Traitement de l’infarctus du myocarde :
Quel est le traitement de choix à utiliser chez un patient qui vient de subir un infarctus du myocarde ? C’est la question posée par une série d’essais cliniques internationaux menés dans une trentaine de pays et connus sous l’acronyme d’ISIS (International Studies of Infarct Survival). Ces essais dans lesquels Richard Peto et son collègue Charles Hennekens ont joué un rôle central ont mis en lumière les bénéfices thérapeutiques de la streptokinase et de l’aspirine dans le traitement de l’infarctus aigu et la prévention des récidives. En particulier, l’essai ISIS-2, mené sur 17’000 patients démontra que la streptokinase et l’aspirine sont chacune responsable d’une réduction de la mortalité d’environ 20%, tandis que l’association des deux médicaments entraîne une réduction de la mortalité qui dépasse 40%. Le changement d’attitude thérapeutique provoqué par la publication de ces résultats a d’ores et déjà permis d’éviter des dizaines de milliers de décès prématurés.

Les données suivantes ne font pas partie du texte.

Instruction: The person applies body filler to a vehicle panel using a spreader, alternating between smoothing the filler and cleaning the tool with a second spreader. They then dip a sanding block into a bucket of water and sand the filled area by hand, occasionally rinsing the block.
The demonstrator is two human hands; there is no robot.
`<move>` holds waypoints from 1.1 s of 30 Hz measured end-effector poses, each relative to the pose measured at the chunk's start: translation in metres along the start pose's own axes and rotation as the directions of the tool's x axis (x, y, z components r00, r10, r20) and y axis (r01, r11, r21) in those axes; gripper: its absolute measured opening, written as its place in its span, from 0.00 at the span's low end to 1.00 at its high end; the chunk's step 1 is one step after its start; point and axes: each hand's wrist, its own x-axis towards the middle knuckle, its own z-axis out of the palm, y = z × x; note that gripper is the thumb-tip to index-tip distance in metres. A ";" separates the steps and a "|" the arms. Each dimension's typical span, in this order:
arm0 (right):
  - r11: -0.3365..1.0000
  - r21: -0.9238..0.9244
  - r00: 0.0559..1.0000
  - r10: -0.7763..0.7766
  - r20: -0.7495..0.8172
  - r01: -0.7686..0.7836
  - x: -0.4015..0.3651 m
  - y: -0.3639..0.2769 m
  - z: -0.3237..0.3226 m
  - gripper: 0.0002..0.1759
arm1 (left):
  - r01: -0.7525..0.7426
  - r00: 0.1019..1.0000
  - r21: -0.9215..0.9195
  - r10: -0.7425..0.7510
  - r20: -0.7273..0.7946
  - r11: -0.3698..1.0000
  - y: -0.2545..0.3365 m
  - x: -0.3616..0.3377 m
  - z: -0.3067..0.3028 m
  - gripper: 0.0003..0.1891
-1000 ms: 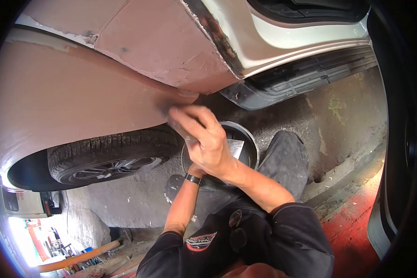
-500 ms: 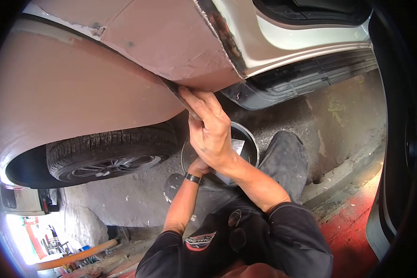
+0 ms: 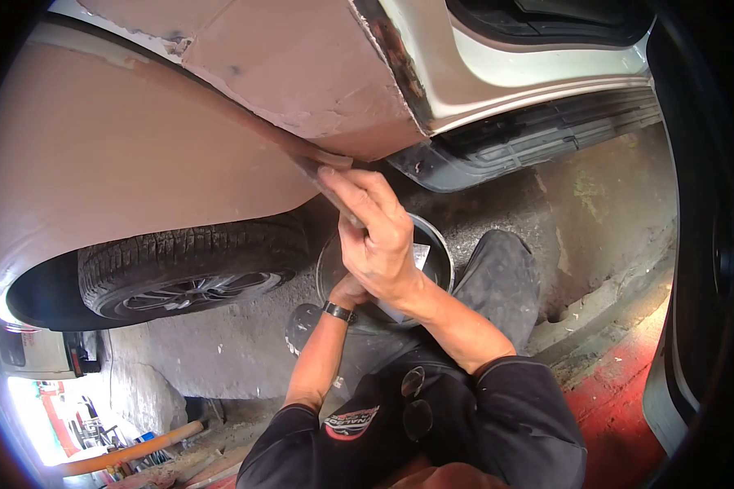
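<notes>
fender [image 3: 155, 155] in dull pink fills the left, with a dark tyre [image 3: 187, 253] below it. farther right, a pink door panel [image 3: 294, 73] borders it. a thin flat blade [image 3: 316, 178] sits at the fender's edge near the door panel. the left hand [image 3: 348, 291], watch [image 3: 338, 311] at its wrist, is mostly hidden, so whether its fingers grasp anything cannot be told. the right hand [image 3: 379, 244] grips the blade, fingers stretched along it. beside that, a pale plate [image 3: 422, 254] shows over a round bucket [image 3: 448, 259]; a black side step [image 3: 546, 138] lies farther right.

The right hand [image 3: 381, 236] holds a flat spreader [image 3: 324, 188] at the pinkish-brown fender [image 3: 163, 155]; the left hand [image 3: 348, 291] overlaps a bucket [image 3: 441, 262].
</notes>
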 end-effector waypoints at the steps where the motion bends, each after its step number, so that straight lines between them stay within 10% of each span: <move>1: 1.000 0.002 1.000 0.007 0.000 -0.007 0.004 0.000 -0.001 0.38 | 0.000 1.000 -0.002 0.000 -0.001 1.000 0.000 0.000 0.000 0.27; 33: 0.999 -0.010 0.998 -0.050 0.032 0.050 -0.007 -0.013 -0.001 0.35 | -0.007 1.000 -0.009 0.007 -0.009 1.000 0.003 -0.005 0.001 0.25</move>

Traitement du cancer du sein :
Un des problèmes majeurs de la recherche clinique est que de nombreux essais cliniques sont de taille insuffisante (impliquant un nombre de patients trop petit) et ne permettent en définitive pas de tirer des conclusions claires. Peut-on  » sauver  » les données ainsi accumulées en agrégeant les résultats de plusieurs essais similaires ? Cela pose des difficultés méthodologiques considérables. Il n’en reste pas moins que, sous certaines conditions, il est possible de faire une analyse globale de plusieurs essais cliniques et d’en tirer des renseignements fiables, alors même que chaque essai pris séparément n’est pas totalement concluant. Cette procédure appelée méta-analyse a été appliquée avec succès par Richard Peto dans le cas du traitement du cancer du sein par le tamoxifène. Son analyse d’un grand nombre d’essais cliniques préalables concernant un total de 100’000 patientes a permis de mettre en évidence l’efficacité du tamoxifène et d’ajuster les attitudes thérapeutiques en conséquence.

La pandémie de pathologies liées au tabac :
Les premières preuves du lien entre le tabac et la mortalité due au cancer du poumon datent des années cinquante, grâce aux travaux d’Austin Bradford Hill et de Richard Doll. Ces premiers travaux furent rapidement suivis par des études prospectives chez les médecins britanniques fumeurs et non-fumeurs, études qui ont élargi le spectre des pathologies dues au tabac (maladies cardio-vasculaires, bronchite chronique, pathologies thromboemboliques). Les analyses de Richard Peto on pris le relais de ces travaux initiaux et ont montré que la pandémie des maladies dues au tabac était encore plus grave que ce que laissaient soupçonner les premières études. Dans les années 80 et 90, la proportion de morts prématurées chez les fumeurs par rapport aux non-fumeurs n’a fait qu’augmenter et il apparaît désormais que la moitié des fumeurs décédés avant d’atteindre le troisième âge sont en fait tués par le tabac. De plus, si la pandémie commence à se stabiliser chez les hommes des pays développés, elle est en plein progrès chez les femmes et dans les pays du Tiers-Monde, où elle pourrait bien engendrer une catastrophe sanitaire. C’est d’ailleurs sur les pays en voie de développement que Richard Peto concentre désormais ses efforts. Il s’agit là d’un énorme défi de santé publique, car on sait les efforts déployés par l’industrie du tabac pour s’ouvrir de nouveaux marchés dans ces pays (on notera que cette industrie dépense annuellement 5 milliards de dollars pour la publicité et la promotion de ses produits dans le monde).